I have worked in oil & gas and in the metal mining industry.  These industries benefit from the unlimited consumption of fossil fuels.  There's no conspiracy, it's blatant profit-seeking.  I'm not saying these are evil companies or evil individuals.  That's just how industry and society operates.  Companies choose to consume fossil fuels and ignore climate change.  They choose to mine copper, uranium, phosphate, iron ore, and everything else needed to supply our industrial civilization.
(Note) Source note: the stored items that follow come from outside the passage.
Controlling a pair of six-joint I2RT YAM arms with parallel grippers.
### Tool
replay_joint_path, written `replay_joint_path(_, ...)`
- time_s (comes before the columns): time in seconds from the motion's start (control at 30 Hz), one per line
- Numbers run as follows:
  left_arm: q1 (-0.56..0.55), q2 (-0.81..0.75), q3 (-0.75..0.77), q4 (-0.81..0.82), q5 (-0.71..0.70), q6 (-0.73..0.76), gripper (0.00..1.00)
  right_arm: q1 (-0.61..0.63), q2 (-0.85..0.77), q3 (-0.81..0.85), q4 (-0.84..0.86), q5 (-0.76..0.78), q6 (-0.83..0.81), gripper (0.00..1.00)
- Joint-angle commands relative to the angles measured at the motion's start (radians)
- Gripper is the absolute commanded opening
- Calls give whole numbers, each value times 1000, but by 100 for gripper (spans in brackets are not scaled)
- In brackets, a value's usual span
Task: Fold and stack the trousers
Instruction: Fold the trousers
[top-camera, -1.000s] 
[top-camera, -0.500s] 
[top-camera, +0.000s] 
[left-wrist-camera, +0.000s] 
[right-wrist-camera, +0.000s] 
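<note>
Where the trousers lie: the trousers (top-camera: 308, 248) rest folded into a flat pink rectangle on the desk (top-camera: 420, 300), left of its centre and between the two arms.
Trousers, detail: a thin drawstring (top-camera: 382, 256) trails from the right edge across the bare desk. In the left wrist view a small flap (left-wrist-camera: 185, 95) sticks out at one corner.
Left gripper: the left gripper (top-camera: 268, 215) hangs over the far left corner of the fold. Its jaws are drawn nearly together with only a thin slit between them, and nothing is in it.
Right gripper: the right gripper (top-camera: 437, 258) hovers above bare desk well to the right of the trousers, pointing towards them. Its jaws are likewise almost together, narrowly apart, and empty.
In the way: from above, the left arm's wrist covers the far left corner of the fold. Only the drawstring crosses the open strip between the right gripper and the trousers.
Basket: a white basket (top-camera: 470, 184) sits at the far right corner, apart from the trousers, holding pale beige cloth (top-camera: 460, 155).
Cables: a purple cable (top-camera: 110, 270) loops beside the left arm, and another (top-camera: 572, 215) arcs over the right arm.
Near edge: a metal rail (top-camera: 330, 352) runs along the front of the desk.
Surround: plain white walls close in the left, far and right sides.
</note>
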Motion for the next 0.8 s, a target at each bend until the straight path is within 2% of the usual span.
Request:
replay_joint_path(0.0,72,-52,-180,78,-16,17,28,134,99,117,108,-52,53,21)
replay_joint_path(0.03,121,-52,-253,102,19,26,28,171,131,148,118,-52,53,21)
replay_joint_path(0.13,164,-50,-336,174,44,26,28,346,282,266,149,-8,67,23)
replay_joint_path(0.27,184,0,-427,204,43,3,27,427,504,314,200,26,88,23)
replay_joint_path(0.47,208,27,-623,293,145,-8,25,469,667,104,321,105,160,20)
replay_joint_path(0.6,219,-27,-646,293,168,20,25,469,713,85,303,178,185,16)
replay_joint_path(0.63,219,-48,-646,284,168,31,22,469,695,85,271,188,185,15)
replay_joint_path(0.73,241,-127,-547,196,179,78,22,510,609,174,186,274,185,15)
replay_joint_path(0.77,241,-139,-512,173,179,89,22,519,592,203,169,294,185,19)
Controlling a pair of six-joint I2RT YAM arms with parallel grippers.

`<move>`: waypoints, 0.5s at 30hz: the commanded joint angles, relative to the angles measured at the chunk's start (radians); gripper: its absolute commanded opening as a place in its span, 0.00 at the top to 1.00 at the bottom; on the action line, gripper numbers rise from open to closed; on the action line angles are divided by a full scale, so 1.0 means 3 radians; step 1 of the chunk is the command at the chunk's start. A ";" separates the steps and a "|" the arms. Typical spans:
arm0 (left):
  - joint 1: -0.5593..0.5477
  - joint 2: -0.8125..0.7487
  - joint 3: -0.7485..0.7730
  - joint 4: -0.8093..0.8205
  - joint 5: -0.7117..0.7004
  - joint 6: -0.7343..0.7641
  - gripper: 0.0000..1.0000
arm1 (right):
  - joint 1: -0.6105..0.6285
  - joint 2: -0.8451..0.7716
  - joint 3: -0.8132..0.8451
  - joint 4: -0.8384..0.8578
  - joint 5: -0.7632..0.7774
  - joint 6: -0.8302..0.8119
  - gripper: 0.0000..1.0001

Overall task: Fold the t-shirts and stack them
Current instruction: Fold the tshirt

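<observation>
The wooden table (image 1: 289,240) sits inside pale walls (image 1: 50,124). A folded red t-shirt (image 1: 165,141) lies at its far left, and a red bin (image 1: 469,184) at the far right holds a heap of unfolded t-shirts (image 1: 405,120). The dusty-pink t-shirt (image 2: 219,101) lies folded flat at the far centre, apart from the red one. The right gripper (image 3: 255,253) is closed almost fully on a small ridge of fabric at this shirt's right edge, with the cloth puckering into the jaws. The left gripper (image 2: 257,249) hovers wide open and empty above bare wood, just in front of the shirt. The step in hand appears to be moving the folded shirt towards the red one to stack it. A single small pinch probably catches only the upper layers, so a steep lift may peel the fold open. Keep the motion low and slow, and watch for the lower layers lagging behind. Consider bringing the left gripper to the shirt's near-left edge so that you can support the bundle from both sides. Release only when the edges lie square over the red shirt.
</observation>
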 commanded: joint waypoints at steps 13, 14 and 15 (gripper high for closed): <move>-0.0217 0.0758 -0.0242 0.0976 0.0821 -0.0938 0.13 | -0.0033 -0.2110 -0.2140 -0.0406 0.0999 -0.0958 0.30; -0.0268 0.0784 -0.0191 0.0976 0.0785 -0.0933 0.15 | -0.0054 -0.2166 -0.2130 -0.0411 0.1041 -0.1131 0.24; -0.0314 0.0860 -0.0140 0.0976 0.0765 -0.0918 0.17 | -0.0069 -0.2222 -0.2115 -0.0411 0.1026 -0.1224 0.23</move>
Honest conversations about what we know and what we choose to do (or not do) about it are always appreciated.  I'll mention again:  The oil industry knew about climate change in the late 1980's, and Shell Oil even created an informative movie about climate change in 1991:  

https://www.theguardian.com/environment/2017/feb/28/shell-knew-oil-giants-1991-film-warned-climate-change-danger

It helps to recognize that we ALL have benefited, and are suffering, from our wide-spread use of fossil fuels and the affect it's had on earth's atmosphere.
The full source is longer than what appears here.